Information supplied:
◇ ◇ ◇ ◇
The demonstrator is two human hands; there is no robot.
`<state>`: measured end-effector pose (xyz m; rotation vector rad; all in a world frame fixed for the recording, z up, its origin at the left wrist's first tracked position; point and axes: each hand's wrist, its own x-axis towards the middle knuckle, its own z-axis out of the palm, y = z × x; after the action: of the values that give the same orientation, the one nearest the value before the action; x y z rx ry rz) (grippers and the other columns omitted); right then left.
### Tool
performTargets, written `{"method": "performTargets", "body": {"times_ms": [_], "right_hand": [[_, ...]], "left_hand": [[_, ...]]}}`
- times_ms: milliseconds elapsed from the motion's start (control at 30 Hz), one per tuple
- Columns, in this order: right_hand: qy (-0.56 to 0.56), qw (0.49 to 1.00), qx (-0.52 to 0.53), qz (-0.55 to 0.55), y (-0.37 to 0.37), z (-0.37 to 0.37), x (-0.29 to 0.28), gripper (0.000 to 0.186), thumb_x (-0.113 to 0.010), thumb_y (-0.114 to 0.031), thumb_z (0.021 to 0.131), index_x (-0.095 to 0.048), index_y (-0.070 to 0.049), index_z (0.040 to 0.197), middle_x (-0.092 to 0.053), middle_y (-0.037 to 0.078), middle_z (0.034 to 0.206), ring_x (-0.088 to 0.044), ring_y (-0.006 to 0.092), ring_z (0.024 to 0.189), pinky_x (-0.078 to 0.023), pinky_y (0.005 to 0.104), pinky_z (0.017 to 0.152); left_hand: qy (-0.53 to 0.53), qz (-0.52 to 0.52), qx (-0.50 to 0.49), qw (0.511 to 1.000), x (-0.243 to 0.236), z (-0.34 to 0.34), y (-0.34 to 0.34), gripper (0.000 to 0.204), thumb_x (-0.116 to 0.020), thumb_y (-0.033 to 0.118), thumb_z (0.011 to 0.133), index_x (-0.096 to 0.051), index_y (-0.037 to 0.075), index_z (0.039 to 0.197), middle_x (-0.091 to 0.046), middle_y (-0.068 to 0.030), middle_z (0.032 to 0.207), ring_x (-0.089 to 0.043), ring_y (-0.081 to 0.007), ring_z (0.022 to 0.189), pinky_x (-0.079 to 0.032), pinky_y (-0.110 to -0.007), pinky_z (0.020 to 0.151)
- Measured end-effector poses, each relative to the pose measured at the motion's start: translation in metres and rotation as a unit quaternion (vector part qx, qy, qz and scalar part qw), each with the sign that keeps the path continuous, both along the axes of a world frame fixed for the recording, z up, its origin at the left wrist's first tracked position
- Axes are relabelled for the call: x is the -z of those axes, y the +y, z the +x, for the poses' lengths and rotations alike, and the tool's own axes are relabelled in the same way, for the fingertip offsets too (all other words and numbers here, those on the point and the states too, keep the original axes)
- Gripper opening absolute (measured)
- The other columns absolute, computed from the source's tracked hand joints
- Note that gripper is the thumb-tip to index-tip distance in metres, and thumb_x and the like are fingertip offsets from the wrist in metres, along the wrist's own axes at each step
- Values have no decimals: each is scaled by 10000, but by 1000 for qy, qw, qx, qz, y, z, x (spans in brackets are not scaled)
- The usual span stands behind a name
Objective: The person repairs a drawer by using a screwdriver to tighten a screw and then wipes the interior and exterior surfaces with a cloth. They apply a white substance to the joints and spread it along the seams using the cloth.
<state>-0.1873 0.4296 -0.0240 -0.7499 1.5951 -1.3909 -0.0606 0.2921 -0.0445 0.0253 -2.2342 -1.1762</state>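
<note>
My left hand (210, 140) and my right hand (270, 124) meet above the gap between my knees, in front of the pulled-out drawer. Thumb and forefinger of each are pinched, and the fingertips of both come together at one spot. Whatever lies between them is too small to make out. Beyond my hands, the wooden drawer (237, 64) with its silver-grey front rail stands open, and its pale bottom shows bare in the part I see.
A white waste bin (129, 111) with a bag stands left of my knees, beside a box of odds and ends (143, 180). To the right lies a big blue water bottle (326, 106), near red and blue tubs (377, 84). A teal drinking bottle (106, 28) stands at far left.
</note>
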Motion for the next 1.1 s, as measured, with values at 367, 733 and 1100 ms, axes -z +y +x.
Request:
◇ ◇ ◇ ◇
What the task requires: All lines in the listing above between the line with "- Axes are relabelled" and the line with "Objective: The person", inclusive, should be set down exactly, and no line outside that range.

Solved problem:
- Axes are relabelled for the call: x is the -z of those axes, y the +y, z the +x, for the poses' lengths and rotations alike, and the tool's own axes are relabelled in the same way, for the fingertip offsets too (all other words and numbers here, those on the point and the states too, keep the original axes)
- Gripper opening absolute (measured)
- The other columns absolute, computed from the source's tracked hand joints
- Note that gripper is the thumb-tip to index-tip distance in metres, and thumb_x and the like are fingertip offsets from the wrist in metres, along the wrist's own axes at each step
- Values have no decimals: each is scaled by 10000, but by 1000 for qy, qw, qx, qz, y, z, x (spans in brackets are not scaled)
- The usual span stands behind a name
Objective: The person repairs a drawer by using a screwdriver to tighten a screw and then wipes the interior and exterior surfaces with a cloth. They apply a white substance to the joints and spread it along the seams using the cloth.

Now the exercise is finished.